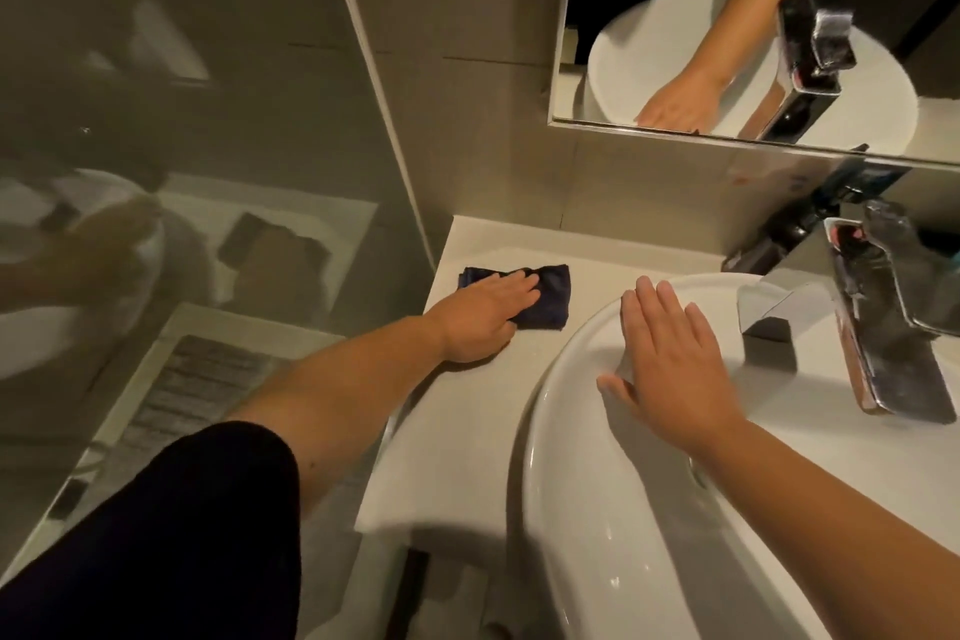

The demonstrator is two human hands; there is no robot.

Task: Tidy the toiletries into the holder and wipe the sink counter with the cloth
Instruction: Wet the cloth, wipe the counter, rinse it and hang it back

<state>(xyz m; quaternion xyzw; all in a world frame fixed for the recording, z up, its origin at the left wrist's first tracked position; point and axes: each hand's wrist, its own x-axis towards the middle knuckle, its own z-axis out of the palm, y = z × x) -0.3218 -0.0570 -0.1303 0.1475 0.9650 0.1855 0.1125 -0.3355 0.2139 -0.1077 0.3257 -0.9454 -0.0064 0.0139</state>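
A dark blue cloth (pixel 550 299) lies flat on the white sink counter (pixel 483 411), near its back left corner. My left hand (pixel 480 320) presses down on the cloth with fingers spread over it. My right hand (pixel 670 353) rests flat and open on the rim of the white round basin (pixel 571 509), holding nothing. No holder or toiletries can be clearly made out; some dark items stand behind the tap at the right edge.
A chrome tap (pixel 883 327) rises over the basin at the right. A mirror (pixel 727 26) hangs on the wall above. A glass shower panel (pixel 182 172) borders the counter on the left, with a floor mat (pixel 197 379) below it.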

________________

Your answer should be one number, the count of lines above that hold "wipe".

# EXERCISE ANSWER
2